_Your objective_
The answer must be every line of the records below that contains the word "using", copied out.
The input Block Start
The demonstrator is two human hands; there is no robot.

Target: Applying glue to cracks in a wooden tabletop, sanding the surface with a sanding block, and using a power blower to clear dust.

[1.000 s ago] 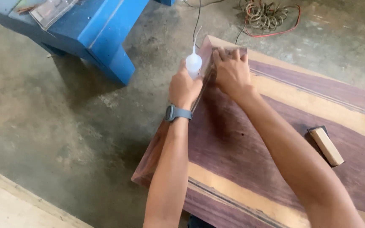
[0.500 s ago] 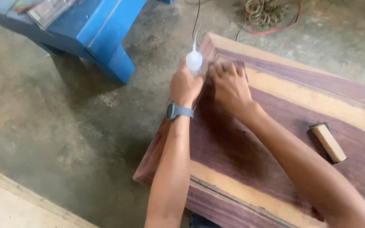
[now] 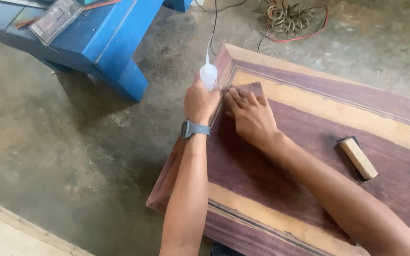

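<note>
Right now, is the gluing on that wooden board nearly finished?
Hard to say. Done: the wooden panel looks smooth, and a sanding block lies aside. In hand: the left hand grips a squeeze bottle at the corner, where the right hand presses. Left: no glue shows along the other edges.

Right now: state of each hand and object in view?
left hand: closed around the squeeze bottle
squeeze bottle: upright, thin nozzle up, at the panel's corner
right hand: open, pressed flat on the panel
wooden panel: lying flat, dark centre, pale bands
sanding block: lying loose on the panel, untouched
wristwatch: worn on left wrist
wire coil: tangled on the floor
blue bench: standing beside the panel
</note>
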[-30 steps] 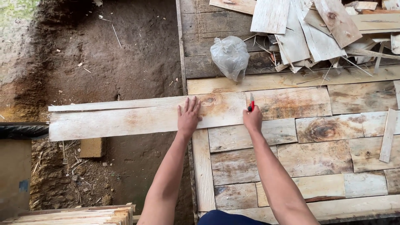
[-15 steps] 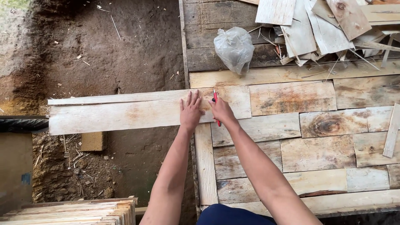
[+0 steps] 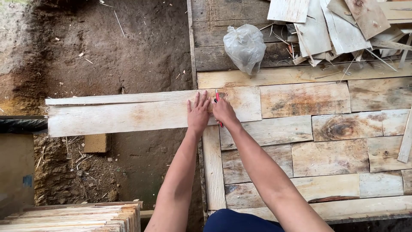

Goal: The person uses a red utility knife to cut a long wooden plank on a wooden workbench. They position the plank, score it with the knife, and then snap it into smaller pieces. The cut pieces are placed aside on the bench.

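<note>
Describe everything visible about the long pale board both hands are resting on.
The long pale wooden board is a rough-sawn plank with weathered grain and a faint orange stain near its middle. It lies flat and crosswise, its right end resting on the platform of patchwork wooden planks, its left part overhanging the dark soil. A lengthwise split or seam runs near its upper edge. The left hand presses flat on it; the right hand holds a red pencil against its surface.
</note>
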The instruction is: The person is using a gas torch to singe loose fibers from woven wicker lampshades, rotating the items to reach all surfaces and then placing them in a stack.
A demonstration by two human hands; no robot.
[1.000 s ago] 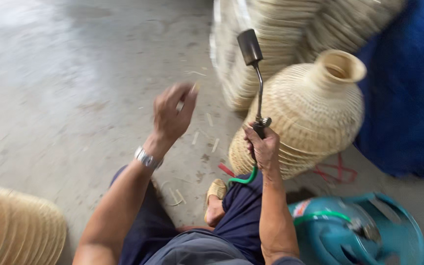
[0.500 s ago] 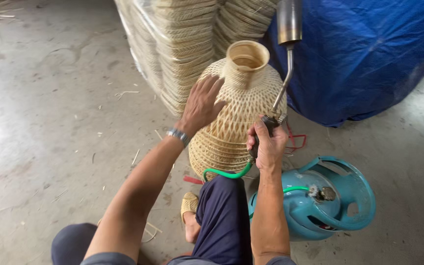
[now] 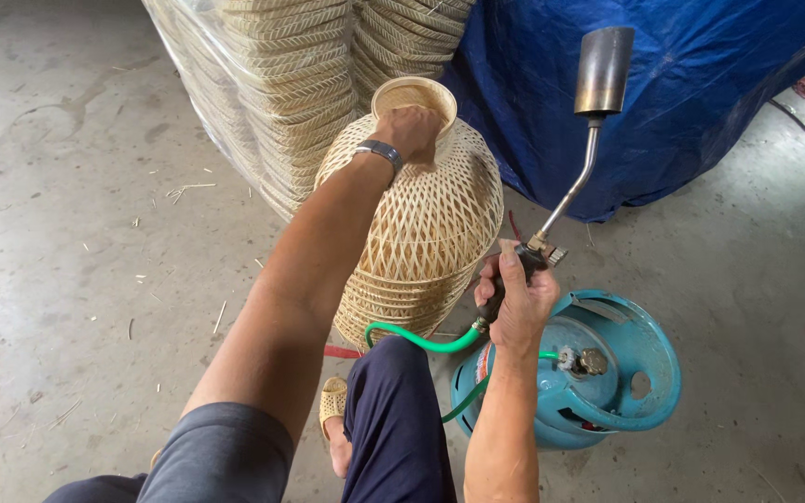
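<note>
Fingers of the left hand are curled over the rim of the neck of the woven bamboo lampshade, which stands in the centre of the frame on the concrete floor, so this hand holds the lampshade at its top opening. Fingers of the right hand are wrapped tightly around the handle of the gas torch, right of the lampshade; its long metal tube rises up and the dark burner head is at the upper right, pointing away from the weave. No flame can be seen. A green hose runs from the handle to the teal gas cylinder that lies at the lower right. Behind, at the top centre, is a stack of woven baskets in clear plastic, with a blue tarpaulin beside it. To work well here, I think the hand on the neck should keep the lampshade steady and turn it slowly, while the burner stays well apart from the plastic-wrapped stack, the hose and the arm.
</note>
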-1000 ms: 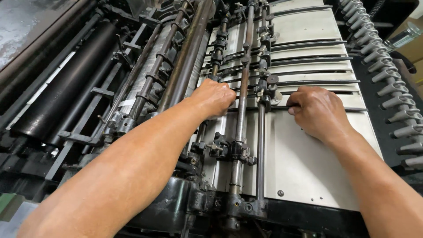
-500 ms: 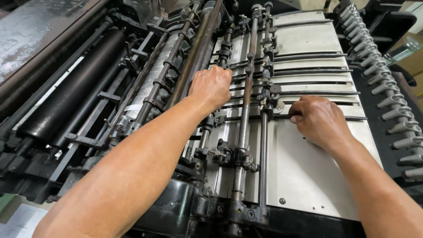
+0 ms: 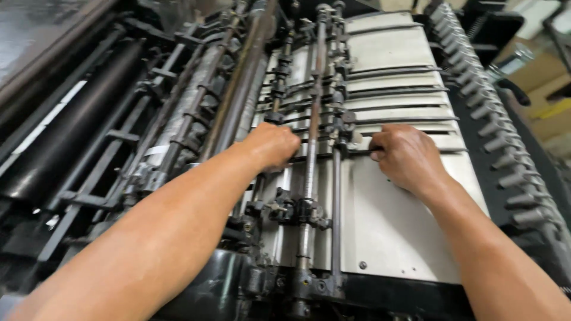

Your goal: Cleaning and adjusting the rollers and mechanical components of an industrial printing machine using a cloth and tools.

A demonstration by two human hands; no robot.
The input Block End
_The completed task_
Target: Applying glue to cracks in a wooden tabletop, sanding the surface with a sanding block, and using a power blower to clear dust.
The instruction is: The person is using a gas torch to singe loose fibers from woven wicker lampshades, rotating the items to reach all surfaces and then placing them in a stack.
Your goal: Cleaning and adjusting the rollers and mechanical components of an industrial printing machine using a cloth and tools.

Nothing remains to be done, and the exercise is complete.